Brand is the president and CEO of Brand Asset Management Group, a financial consultant and wealth adviser who has seen his firm grow from 67 clients in 1992 with $24 million under management to 140 clients and $550 million today.
Growth and pace
That growth, he says, is attributable to establishing the rhythm and pacing that Thom espoused.
“His job as leader wasn’t to do the work, it was to tell Phil Daniels (executive vice president) and myself — ‘You do it. Let me review it,’ Brand says. “And it resulted in an entirely different compensation, incentive-based, merit-based company.
“We didn’t have a client advisory board. We didn’t have an institutional director, nor a plan to go there. We didn’t have the right people at the time. I mean I had the sweetest people in the world — I would give them all kidneys if I could. But we didn’t have the right combination of people to do what we were going to do.”
Brand did not fire anybody as a result of that, but there was some natural turnover and as he added employees, it became much more specific.
“I mean this is embarrassing; we didn’t have an incentive-based compensation plan.”
Visualize the goals
One of Thom’s first recommendations was for Brand to begin to tell his employees exactly what he expected of them and where he thought the company was going.
“And you’re going to ask them to join you in that direction,” Brand says, quoting Thom.
Brand was to avoid communicating a vague goal and simply hope it would happen.
“I said, ‘We are going to establish a mosaic relationship with an accounting
firm and with a law firm locally. We are going to establish a risk management business where none exists. We are going to establish an institutional business where none exist.’”
The goals didn’t all happen on the same day, but over the course of four years.
“We were going to follow in a very rhythmic way the steps necessary so that at the end of that process in effect, we did those things!
“Rhythm and pace is the way in which you maintain momentum. If you need to break down a wall and you know where the wall is, then you’re going to set the schedule of what needs to happen next, and then you set the next schedule, and go on.”

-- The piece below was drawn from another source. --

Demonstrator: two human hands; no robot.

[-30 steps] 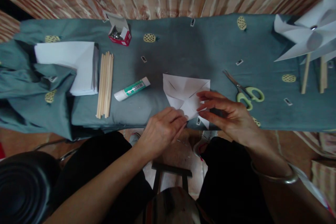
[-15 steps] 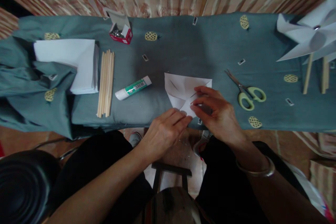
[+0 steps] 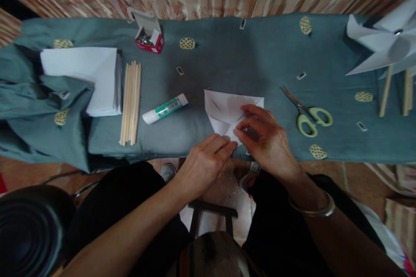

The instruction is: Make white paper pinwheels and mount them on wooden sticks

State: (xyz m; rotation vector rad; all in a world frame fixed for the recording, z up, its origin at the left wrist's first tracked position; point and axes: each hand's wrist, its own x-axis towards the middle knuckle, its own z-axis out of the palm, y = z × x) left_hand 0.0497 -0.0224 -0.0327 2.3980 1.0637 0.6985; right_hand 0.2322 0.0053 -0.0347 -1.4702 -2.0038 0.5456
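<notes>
A white sheet of paper (image 3: 232,104) with slits cut in from its corners lies at the table's front edge, its near left part curled over toward the middle. My left hand (image 3: 209,158) is closed on the paper's near edge, fingers bent over it. With thumb and index finger together, my right hand (image 3: 264,136) pinches a part of the paper near its centre; a bracelet is on that wrist. To the right lie scissors (image 3: 305,114) with green handles. A glue stick (image 3: 165,108) with a green label rests to the left.
Wooden sticks (image 3: 131,103) lie beside a stack of white paper (image 3: 104,80), partly covered by a cloth fold. An open red box (image 3: 150,40) of metal pins stands at the back. White paper pinwheels (image 3: 386,37) on sticks are at far right. A green tablecloth (image 3: 221,60) covers the table.
My right hand has shifted slightly left and inward with the paper pinched in it. My left hand stays almost in place. The view has moved a little.
</notes>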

How to reach: Brand Asset Management Group, (636) 532-7333 or www.brandamg.com

In his own words, how to get rhythm and pace

By MARK THOM, FOUNDER, THOM LEADERSHIP
Mark-Thom-WebA passion for teaching, coaching and pouring into other business leaders has led me to create Thom Leadership LLC, a company dedicated to shepherding business executives through their journey toward personal growth and transformation.
Most businesses are operating at a relatively fast pace. You have lots of heads down activity dedicated to transacting today’s services. It’s difficult for leaders focused completely on today to do the requisite planning for growth for tomorrow. Leaders tell me this all the time.

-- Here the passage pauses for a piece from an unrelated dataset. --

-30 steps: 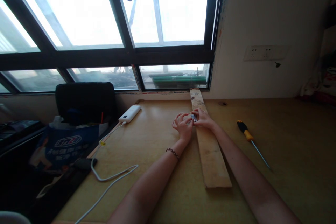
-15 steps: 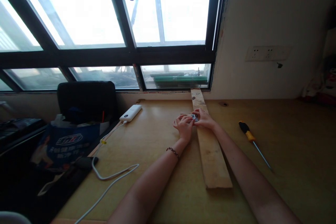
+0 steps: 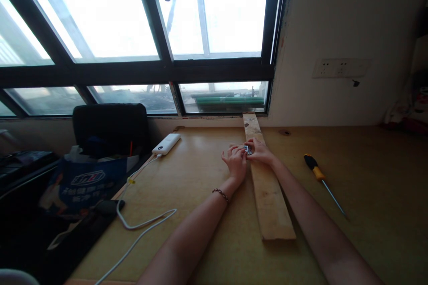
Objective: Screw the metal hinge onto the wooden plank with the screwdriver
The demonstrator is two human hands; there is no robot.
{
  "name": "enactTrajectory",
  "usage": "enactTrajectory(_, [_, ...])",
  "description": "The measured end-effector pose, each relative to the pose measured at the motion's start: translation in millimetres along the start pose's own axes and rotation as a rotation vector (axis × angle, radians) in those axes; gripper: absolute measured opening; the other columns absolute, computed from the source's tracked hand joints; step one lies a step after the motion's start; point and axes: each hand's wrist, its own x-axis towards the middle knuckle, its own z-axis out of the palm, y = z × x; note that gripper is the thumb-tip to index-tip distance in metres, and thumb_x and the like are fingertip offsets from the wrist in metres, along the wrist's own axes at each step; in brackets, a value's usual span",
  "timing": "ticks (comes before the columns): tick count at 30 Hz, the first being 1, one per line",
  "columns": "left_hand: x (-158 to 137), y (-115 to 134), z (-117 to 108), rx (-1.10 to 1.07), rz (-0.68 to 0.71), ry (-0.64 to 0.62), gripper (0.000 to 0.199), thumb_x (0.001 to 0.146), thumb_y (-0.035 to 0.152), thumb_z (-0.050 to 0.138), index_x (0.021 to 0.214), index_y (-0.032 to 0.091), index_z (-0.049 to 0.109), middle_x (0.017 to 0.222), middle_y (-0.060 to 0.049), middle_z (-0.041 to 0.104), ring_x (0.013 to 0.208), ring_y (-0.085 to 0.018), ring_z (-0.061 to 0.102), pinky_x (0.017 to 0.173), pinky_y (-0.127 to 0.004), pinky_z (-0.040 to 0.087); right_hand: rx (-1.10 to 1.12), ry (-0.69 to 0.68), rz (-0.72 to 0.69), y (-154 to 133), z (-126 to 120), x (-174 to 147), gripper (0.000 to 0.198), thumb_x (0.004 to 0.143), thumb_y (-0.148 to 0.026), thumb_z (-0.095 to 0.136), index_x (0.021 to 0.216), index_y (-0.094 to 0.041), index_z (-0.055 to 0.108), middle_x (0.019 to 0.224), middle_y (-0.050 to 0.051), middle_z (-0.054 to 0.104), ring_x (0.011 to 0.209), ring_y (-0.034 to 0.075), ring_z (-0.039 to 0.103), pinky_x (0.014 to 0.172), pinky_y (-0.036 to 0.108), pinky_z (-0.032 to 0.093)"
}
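Note:
A small shiny metal hinge [image 3: 248, 149] with holes is at the left edge of a long wooden board [image 3: 272, 205]. My right hand [image 3: 260, 150] reaches over the board and grips the hinge from the right, thumb and fingers around it. From the left, my left hand [image 3: 236, 160] pinches at the same hinge, its outer fingers raised and spread. The fingertips partly cover the hinge, so its exact contact with the board is hidden. A braided bracelet [image 3: 220, 194] circles my left wrist.
A screwdriver [image 3: 314, 167] with a black and yellow handle lies on the table [image 3: 207, 231] to the right. At the left edge rests a white power bank [image 3: 167, 143] with a white cable [image 3: 140, 226]. A black chair [image 3: 110, 127] and a blue bag [image 3: 88, 182] stand beyond it.
The outer fingers of my left hand have lifted and spread a little. My right hand keeps its hold on the hinge, and the board and screwdriver stay put.

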Motion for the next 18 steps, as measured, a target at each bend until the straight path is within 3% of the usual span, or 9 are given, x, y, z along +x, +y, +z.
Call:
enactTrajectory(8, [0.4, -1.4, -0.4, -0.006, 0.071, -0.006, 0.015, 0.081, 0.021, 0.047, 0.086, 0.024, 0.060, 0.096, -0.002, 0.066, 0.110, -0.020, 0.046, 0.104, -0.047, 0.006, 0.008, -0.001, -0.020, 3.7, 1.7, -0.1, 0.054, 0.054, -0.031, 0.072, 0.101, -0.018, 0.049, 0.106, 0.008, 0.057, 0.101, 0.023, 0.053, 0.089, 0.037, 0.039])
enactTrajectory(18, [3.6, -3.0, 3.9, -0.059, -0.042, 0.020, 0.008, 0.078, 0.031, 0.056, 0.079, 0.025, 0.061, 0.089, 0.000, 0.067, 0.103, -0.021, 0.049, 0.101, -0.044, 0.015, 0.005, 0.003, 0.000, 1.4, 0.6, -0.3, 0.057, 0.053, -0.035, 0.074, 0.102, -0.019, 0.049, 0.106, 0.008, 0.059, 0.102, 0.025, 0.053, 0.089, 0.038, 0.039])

Well-structured meeting rhythms are like good timeouts in sports. They give the leader and the team time to reflect on results, get aligned about the clear expectations for growth moving forward, and establish the small number of key strategies and related priorities that are material to delivering that growth.
These are my tips for all the leaders I work with in terms of establishing rhythms and pacing that support growth:
Tip 1. In many organizations, I encourage rhythms for sales, operations/client delivery and finance/P&L management to be held monthly for two to three hours each. These three meetings tend to provide an overall window into the enterprise-wide business performance.
Tip 2. The leader needs to be strategic about driving these rhythms. He or she has to model that these are critical. Holding the meetings at the same time each month (Monday afternoons or Friday mornings to avoid mid-week travel), and planning out the schedule for an entire year provide evidence that these are critical to delivering growth.
Tip 3. These meeting rhythms need to balance time spent reporting out results (year to date versus prior year and budget and month over month), with time spent discussing and aligning around prioritized action moving forward.
We want to reinforce a culture of results, as opposed to a culture of activities. We want to reinforce that usually only a small number of priorities are material to advancing business strategy. It takes disciplined time with the team each month to run the business in this growth-oriented fashion. 
Tip 4. I like a dedicated strategic retreat during the last two months of the year to begin establishing the three to five strategic imperatives that need to be advanced in the coming year. These annual strategic imperatives are tied to advancing three- to five-year strategic planning, and even longer-term vision (we refer to it as the painted picture at Brand Asset Management Group) that are both built and revised through dedicated planning time every two to three years.
Consistent growth takes a level of discipline in setting expectations, reviewing actual results and planning highly prioritized workflow against high-priority strategies. We utilize structured rhythms like the ones above to help us communicate and align and ultimately execute in a much more disciplined manner.